**THE PROBLEM:**
Look in the material below for the line holding "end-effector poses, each". Set it down exactly, with each later line up to and including the line holding "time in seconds".

********

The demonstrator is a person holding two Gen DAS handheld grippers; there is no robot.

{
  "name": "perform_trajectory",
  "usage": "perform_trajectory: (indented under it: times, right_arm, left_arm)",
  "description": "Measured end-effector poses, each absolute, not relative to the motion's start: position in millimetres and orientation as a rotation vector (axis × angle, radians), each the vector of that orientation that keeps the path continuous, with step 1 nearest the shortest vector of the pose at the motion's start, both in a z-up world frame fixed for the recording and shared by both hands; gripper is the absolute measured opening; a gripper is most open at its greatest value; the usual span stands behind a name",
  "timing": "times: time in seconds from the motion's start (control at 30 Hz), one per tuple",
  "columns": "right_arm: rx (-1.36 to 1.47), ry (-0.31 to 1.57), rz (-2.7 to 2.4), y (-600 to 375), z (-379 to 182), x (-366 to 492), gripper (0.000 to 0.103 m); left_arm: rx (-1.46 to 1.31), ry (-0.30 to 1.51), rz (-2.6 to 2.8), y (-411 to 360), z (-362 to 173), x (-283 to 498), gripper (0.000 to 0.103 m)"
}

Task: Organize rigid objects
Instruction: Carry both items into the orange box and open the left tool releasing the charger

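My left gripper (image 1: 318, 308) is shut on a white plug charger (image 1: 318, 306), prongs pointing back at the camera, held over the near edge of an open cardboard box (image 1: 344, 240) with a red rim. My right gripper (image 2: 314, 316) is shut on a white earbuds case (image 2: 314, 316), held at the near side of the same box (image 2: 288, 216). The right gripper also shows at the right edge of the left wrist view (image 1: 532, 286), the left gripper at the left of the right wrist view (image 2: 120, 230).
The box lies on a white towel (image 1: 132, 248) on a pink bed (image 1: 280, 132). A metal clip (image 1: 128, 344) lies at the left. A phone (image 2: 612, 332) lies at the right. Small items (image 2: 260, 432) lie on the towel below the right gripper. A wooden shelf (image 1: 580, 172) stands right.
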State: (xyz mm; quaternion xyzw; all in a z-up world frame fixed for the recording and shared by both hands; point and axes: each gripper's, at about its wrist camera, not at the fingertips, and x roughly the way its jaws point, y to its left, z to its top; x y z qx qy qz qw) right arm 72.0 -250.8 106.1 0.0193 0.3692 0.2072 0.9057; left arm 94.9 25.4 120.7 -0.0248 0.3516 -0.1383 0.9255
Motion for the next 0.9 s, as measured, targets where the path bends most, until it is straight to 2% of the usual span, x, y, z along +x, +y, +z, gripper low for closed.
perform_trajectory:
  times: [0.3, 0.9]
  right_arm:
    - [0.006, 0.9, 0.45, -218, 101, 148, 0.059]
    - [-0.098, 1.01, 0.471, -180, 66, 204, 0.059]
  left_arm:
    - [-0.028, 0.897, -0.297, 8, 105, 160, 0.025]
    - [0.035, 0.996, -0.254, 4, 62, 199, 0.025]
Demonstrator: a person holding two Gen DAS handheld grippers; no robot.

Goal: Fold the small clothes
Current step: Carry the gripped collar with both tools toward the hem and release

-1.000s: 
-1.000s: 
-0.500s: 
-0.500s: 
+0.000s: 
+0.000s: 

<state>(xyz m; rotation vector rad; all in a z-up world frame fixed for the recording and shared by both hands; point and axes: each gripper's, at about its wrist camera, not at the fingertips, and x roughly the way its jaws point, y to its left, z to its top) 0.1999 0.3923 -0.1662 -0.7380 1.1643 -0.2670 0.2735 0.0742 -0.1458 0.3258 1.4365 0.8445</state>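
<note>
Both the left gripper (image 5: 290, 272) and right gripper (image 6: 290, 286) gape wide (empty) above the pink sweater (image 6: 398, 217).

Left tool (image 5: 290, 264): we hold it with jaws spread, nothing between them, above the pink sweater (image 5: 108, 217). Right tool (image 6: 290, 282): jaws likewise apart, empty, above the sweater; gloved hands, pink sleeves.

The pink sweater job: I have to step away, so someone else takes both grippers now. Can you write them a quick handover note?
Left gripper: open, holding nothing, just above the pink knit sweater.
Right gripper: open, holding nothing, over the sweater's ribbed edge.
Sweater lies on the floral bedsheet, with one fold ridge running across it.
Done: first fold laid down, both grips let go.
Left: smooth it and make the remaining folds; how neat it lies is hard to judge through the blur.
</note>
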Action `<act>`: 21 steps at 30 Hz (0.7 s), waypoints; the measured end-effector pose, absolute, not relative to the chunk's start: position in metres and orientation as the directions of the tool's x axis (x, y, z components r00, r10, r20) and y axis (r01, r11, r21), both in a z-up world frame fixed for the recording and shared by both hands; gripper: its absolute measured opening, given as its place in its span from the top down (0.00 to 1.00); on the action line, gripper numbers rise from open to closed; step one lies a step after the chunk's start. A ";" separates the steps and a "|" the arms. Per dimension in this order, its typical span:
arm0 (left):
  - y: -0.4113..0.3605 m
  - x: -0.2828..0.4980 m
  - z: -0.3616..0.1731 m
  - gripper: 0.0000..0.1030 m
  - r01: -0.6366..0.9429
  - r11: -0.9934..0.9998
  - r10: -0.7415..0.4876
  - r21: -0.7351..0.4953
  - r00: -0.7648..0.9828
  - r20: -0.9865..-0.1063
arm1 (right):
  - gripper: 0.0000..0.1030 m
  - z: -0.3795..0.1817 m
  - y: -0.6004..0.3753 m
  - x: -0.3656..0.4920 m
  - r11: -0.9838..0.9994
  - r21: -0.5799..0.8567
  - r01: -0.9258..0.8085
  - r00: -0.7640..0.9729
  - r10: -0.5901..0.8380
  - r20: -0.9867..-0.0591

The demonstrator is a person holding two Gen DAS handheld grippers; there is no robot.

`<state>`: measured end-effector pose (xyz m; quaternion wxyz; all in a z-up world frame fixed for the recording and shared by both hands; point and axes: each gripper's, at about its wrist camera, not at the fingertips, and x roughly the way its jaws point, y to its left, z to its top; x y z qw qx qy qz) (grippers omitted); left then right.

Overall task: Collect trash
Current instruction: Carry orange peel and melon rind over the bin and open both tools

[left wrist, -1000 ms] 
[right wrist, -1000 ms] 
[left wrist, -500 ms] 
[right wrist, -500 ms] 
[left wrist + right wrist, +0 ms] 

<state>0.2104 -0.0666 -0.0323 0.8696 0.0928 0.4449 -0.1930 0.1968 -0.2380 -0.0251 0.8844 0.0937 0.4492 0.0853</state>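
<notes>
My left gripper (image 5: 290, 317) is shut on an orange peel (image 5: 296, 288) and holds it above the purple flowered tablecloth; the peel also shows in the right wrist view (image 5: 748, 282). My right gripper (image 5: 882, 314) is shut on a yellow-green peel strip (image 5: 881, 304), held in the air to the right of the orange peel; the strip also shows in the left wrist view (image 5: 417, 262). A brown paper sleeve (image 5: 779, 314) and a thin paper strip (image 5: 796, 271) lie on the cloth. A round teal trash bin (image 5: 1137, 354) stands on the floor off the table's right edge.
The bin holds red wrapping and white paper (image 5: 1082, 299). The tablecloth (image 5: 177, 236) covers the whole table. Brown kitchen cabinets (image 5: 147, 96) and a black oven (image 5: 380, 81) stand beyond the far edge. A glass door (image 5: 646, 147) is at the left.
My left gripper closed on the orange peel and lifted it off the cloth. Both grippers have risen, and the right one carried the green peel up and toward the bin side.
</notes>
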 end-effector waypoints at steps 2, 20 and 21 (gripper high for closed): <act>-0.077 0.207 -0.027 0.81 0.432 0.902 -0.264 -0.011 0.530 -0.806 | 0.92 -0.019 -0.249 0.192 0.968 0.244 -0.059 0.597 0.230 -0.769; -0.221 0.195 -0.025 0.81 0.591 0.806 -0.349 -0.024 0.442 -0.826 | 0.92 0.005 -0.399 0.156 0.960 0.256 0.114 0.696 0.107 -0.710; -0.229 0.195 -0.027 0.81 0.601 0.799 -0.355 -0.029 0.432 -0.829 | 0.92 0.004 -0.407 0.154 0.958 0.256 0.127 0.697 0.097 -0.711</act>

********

**TASK RESPONSE:**
  "description": "Measured end-effector poses, each absolute, not relative to the motion's start: position in millimetres and orientation as a rotation vector (axis × angle, radians), each the vector of that orientation that keeps the path continuous, with step 1 nearest the shortest vector of the pose at the motion's start, both in a z-up world frame fixed for the recording and shared by both hands; gripper is the absolute measured opening; a gripper is most open at its greatest value; the usual span stands behind a name",
  "timing": "times: time in seconds from the motion's start (control at 30 Hz), one per tuple",

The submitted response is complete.